In a Thursday letter obtained by Fox News, Johnson alleged that English got her job based on information that included “errors” and “potential conflicts of interest.”
‘[I]t may be appropriate for the Office of Special Counsel to review whether the conversion of Ms. English from a political appointment at OPM to a career position within CFPB adhered to the merit system principles,’ Johnson wrote to U.S. Special Counsel Henry Kerner.
English was the deputy director tapped last November by outgoing Obama appointee Richard Cordray to replace him at helm of the bureau, an Elizabeth Warren-touted agency which Republicans have accused of over-regulating lenders and operating with little oversight. Within hours, Trump named White House budget director Mick Mulvaney as acting bureau director. This prompted a lawsuit by English which a federal judge effectively dismissed, saying that denying a president the authority to make his own pick “raises significant constitutional questions.”

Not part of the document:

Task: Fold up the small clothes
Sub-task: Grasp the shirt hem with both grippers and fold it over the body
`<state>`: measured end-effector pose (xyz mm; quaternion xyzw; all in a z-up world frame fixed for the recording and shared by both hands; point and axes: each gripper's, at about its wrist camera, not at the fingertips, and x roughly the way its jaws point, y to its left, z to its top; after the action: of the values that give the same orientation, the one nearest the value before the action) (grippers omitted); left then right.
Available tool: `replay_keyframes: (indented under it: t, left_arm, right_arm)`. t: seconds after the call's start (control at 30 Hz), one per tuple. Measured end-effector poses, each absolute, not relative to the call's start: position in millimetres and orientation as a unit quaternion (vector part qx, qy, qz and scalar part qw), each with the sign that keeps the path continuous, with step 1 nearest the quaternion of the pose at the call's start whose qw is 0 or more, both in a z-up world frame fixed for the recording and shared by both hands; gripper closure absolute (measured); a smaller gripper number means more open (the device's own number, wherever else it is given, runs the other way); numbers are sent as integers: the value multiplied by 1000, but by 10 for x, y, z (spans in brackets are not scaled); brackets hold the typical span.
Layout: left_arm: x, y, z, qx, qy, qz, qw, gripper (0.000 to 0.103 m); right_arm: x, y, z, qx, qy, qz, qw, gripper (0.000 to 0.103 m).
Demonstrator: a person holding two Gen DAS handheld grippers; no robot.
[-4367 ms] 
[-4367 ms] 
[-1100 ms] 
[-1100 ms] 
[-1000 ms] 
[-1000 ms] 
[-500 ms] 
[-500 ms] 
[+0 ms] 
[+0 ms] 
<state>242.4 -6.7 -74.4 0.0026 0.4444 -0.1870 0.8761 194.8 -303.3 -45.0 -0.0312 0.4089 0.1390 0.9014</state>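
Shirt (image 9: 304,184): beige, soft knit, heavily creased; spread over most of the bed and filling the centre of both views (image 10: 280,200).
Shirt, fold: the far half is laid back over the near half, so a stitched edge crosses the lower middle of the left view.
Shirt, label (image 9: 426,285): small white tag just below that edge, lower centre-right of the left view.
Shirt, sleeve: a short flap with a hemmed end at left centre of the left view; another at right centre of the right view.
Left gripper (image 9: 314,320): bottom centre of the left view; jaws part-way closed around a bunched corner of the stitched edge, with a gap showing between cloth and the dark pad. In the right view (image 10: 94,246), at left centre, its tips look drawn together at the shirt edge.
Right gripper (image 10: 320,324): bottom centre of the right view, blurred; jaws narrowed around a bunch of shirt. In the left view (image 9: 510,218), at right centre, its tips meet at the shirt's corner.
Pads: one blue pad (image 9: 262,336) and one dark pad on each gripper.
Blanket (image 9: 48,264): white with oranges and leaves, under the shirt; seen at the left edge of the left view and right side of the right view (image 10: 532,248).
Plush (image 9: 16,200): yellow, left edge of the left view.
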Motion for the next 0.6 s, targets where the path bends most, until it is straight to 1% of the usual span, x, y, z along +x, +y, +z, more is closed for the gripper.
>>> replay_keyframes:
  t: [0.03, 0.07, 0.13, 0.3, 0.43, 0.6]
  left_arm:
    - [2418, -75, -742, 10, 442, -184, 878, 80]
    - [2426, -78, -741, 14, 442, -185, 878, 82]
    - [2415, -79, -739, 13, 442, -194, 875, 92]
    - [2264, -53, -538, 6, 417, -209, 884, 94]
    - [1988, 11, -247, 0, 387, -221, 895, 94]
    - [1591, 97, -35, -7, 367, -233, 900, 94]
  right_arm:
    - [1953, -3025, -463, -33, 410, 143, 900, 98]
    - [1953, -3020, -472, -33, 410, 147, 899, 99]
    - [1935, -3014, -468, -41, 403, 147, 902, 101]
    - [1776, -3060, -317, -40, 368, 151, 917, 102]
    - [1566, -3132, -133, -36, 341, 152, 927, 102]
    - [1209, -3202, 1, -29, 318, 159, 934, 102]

To this day, English remains as deputy director, serving under Mulvaney.
But the day after the judge’s Nov. 27 ruling, Johnson sent a letter to the U.S. Office of Personnel Management asking about English’s switch to the CFPB in late 2016, apparently after Trump was elected and before he took office. He asked how the agency allowed English – previously ‘a political appointee at OPM during the Obama administration’ — to ‘burrow’ into a career position at the CFPB…
Johnson said the response shows CFBP presented to OPM English’s application for a conversion “nearly three months after the position posting closed.” He also says OPM “hastily vetted and approved” the conversion — taking just 14 working days for the final approval.
Johnson also argued that OPM originally reported that English’s change came with an $11,000 salary increase. But the agency only corrected that figure – to $43,000 – in late December, blaming ‘clerical errors.’ This was well after the change had been approved.
He also raised questions about a conflict of interest, given that English worked for an official whose internal move created the vacancy and who served on the interview panels that resulted in her selection.